The banks are worried; this is no longer a matter of keeping a list of dodgy dictators but a major forensic intelligence job, a task that might test the resources of MI6. Indeed, under the Third Directive’s strictures, Peter Mandelson, the new European Union Trade Commissioner, would be subject to close questioning were he to seek to open a Brussels bank account.
And it will not stop money- launderers. Sani Abacha, the late Nigerian dictator, did not deposit his bag of swag in London banks under his own name. The purpose of this directive is not to fight crime but to deflect further embarrassment — to shift blame from government and, above all, to mollify the rednecked regulators in Washington, the source of the hysteria over terrorist financing.
We know this is a sham because there is a simple solution to the problem of money-laundering: the abolition of secrecy. Why not make beneficial ownership a matter of public record? Let us require the Registrar of Companies to reveal every true shareholder behind a nominee name.
And let us then kill off the City of London. Britain is rich because the City is trusted to launder its linen daily. London’s financial reputation is as good as the crispness of a banker’s white cuffs and we are all tainted by his success.

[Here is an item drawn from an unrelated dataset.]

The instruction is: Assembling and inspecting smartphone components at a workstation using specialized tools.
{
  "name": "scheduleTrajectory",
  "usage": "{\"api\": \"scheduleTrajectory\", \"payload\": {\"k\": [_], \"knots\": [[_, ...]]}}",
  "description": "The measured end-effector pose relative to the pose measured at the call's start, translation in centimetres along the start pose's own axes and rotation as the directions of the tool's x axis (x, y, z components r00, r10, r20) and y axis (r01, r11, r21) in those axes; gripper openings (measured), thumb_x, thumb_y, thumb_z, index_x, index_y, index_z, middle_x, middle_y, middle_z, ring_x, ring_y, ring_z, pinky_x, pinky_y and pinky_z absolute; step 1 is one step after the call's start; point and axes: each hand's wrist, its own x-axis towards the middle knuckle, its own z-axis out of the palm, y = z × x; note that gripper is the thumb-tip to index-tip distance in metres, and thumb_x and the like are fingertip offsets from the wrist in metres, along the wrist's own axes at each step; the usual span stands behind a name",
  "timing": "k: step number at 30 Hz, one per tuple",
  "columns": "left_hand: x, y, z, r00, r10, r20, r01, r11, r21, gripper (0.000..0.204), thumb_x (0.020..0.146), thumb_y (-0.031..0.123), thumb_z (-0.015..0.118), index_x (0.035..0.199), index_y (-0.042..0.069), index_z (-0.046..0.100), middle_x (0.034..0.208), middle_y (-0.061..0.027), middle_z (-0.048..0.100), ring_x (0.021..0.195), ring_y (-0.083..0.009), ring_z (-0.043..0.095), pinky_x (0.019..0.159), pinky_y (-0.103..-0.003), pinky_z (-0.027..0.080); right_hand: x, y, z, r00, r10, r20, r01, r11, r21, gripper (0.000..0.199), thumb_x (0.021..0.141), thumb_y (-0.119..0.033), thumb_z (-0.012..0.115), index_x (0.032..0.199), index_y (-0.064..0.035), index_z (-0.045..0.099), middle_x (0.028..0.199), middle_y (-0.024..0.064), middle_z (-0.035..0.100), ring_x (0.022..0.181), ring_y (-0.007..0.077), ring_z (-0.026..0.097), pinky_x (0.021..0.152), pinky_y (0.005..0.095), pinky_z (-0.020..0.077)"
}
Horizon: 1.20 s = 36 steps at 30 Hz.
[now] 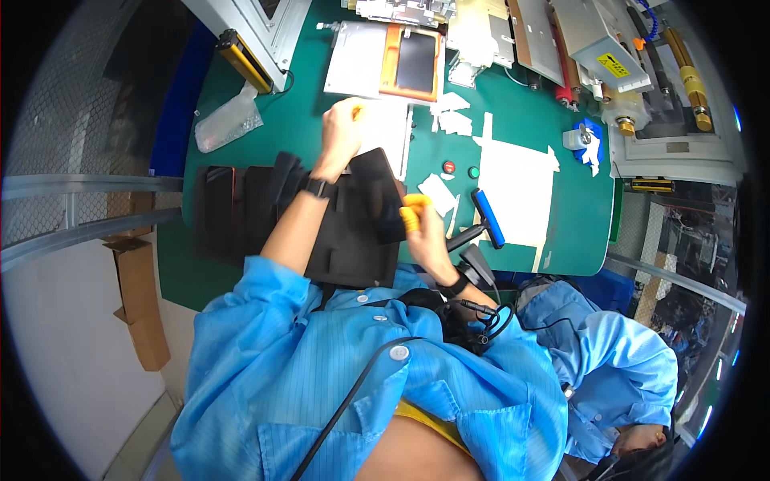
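Observation:
A dark, glossy flat panel (375,192) is tilted over a black foam tray (349,264) in front of me. My right hand (425,228), with yellow finger covers, grips the panel's right edge. Beyond the panel's far edge, my left hand (341,136) is raised with its fingers curled together. Whatever its fingertips may pinch is lost in the bright glare. Farther back lies a white fixture plate (353,60) with an orange frame (387,64) around a dark rectangular panel (417,61).
A blue-headed roller (488,218) lies right of my right hand, by a taped white sheet (517,188). Red (449,167) and green (474,172) buttons sit nearby. Bubble wrap (228,122) lies far left, machinery (601,56) stands far right. A co-worker (613,361) is close at my right.

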Motion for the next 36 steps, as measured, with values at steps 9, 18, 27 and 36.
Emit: {"api": "scheduleTrajectory", "payload": {"k": [9, 18, 27, 36], "knots": [[2.1, -2.9, 7.5, 0.998, 0.053, 0.040, -0.066, 0.874, 0.481, 0.049, 0.066, 0.050, 0.061, 0.082, 0.004, 0.060, 0.081, -0.0162, 0.058, 0.082, -0.0305, 0.054, 0.069, -0.042, 0.044, 8.5, 4.6, -5.2, 0.928, -0.024, -0.372, 0.036, 0.999, 0.026, 0.028, 0.085, -0.003, 0.044, 0.113, -0.0037, 0.043, 0.072, 0.0047, 0.050, 0.060, 0.0112, 0.043, 0.057, 0.0249, 0.0381], [-1.4, 0.7, -1.1, 0.910, -0.336, 0.243, 0.410, 0.643, -0.646, 0.031, 0.078, 0.004, 0.052, 0.108, 0.001, 0.048, 0.092, -0.0048, 0.056, 0.080, -0.0110, 0.056, 0.069, -0.023, 0.048, 14.5, 4.1, 0.7, 0.859, -0.296, -0.417, 0.118, 0.908, -0.403, 0.038, 0.079, -0.003, 0.046, 0.117, -0.0043, 0.040, 0.099, 0.0218, 0.049, 0.092, 0.0367, 0.044, 0.078, 0.0431, 0.0367], [-7.3, 0.4, -4.6, 0.880, -0.286, 0.380, 0.471, 0.412, -0.780, 0.046, 0.080, -0.006, 0.041, 0.123, 0.004, 0.029, 0.105, -0.0184, 0.051, 0.088, -0.0299, 0.059, 0.075, -0.037, 0.052, 7.6, 5.7, -7.3, 0.958, -0.002, -0.287, -0.116, 0.913, -0.392, 0.024, 0.083, -0.020, 0.050, 0.086, 0.0029, 0.056, 0.073, 0.0215, 0.058, 0.068, 0.0349, 0.058, 0.057, 0.0403, 0.0446], [-9.7, 0.4, -4.7, 0.836, -0.275, 0.474, 0.540, 0.270, -0.797, 0.040, 0.083, -0.001, 0.038, 0.123, 0.004, 0.035, 0.105, -0.0152, 0.053, 0.089, -0.0229, 0.059, 0.075, -0.033, 0.052, -0.7, 16.9, -10.6, 0.534, 0.842, -0.073, -0.783, 0.526, 0.333, 0.031, 0.084, -0.030, 0.051, 0.079, 0.0000, 0.056, 0.055, 0.0125, 0.054, 0.055, 0.0307, 0.059, 0.050, 0.0385, 0.0485]]}}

French meddling will fell EADS
ROBERT ZOELLICK, the US Trade Representative, is wasting his time pursuing Airbus subsidies in the World Trade Organisation. The apparatus holding up EADS, Europe’s largest aerospace company, will soon come clattering to the ground, through the ambitions of various people and nations.

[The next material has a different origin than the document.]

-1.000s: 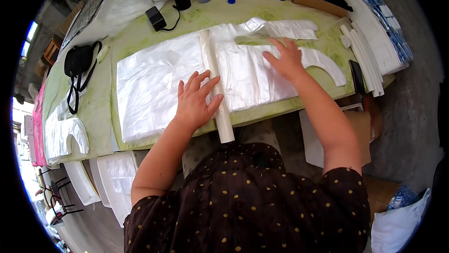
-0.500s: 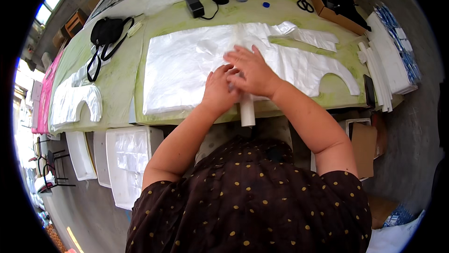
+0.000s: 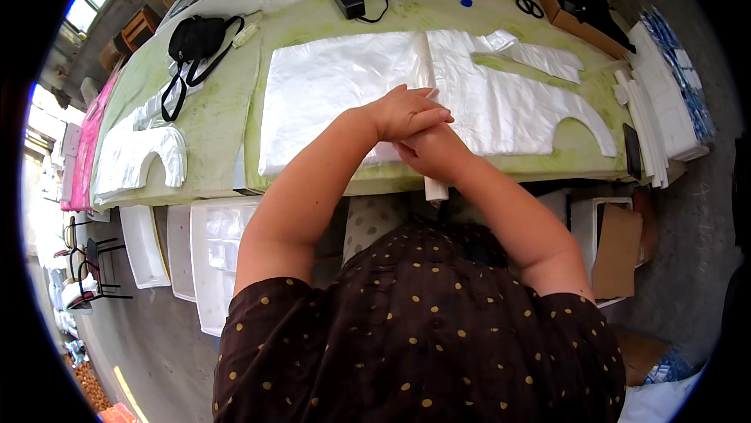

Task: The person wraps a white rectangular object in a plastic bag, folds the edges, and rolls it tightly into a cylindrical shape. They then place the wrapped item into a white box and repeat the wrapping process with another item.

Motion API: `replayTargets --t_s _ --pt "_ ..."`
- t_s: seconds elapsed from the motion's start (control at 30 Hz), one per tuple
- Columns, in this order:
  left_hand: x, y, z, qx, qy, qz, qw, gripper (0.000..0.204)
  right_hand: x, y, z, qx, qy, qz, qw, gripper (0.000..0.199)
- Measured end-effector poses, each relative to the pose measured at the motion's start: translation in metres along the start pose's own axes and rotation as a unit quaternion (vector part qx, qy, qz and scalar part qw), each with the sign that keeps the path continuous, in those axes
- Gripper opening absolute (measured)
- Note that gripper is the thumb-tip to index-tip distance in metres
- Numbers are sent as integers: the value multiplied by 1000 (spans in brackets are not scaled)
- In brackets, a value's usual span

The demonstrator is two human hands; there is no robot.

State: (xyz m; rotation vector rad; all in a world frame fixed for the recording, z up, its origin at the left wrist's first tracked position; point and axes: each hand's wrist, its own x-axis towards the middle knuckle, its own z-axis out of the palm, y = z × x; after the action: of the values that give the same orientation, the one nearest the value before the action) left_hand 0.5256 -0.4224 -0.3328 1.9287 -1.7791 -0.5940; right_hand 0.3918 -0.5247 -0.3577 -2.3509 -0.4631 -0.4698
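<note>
On a flattened white plastic bag [image 3: 328,71] with cut-out handles, my two hands meet over a pale tube [image 3: 435,190]. The tube's near end sticks out past the table edge below my wrists, and a raised pale strip runs from my fingers to the bag's far side. My left hand [image 3: 400,115] lies across the top of my right hand [image 3: 434,147], its fingers bent over it. The right hand's fingers are mostly hidden, so their grip does not show. Another white plastic bag [image 3: 141,158] lies at the table's left.
A black pouch [image 3: 197,38], a power adapter [image 3: 349,0], two bottles, a blue cap [image 3: 466,2] and scissors [image 3: 530,4] lie farther back. An open cardboard box [image 3: 559,4] stands at the far right, near white rolls [image 3: 643,129]. White bins [image 3: 215,266] stand below the table.
My hands have come together: the left has moved from beside the right to on top of it. The view has shifted slightly, and the raised pale strip shows more plainly.
</note>
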Motion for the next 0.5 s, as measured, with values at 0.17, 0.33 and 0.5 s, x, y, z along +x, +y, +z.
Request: replayTargets --t_s 0.17,0.33,0.5 --pt "-45 -8 18 29 135 -15 990 40 -53 -31 -30 -59 140 -64 986 21" --pt "-84 8 26 140 272 -35 951 32 -121 -35 -36 -5 167 66 984 23" --pt "-61 43 39 121 195 -2 973 52 -123 -40 -24 37 127 50 990 24"
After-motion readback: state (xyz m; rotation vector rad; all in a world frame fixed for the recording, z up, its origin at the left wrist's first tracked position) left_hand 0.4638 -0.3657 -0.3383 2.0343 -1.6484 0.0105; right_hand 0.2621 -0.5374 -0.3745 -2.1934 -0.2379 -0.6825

In Paris, there is finally recognition of the damage being caused by the tug-of-war with Germany over control of this complex hydra-headed entity.Paris is obsessed with turning EADS into another national champion, to sit beside EDF in power, Sanofi in pharmaceuticals and Total in oil and gas.
There is some merit in this. Airbus is as good as French, its operations are focused on Toulouse but the critical issue is not its location but government control. Mr Zoellick’s concern about subsidies is not far removed from DaimlerChrysler’s anxiety about France’s shareholding in an EADS enlarged by a bid for Thales, the French electronics firm. If the French meddled less in the private sector, we would learn to love its national champions more.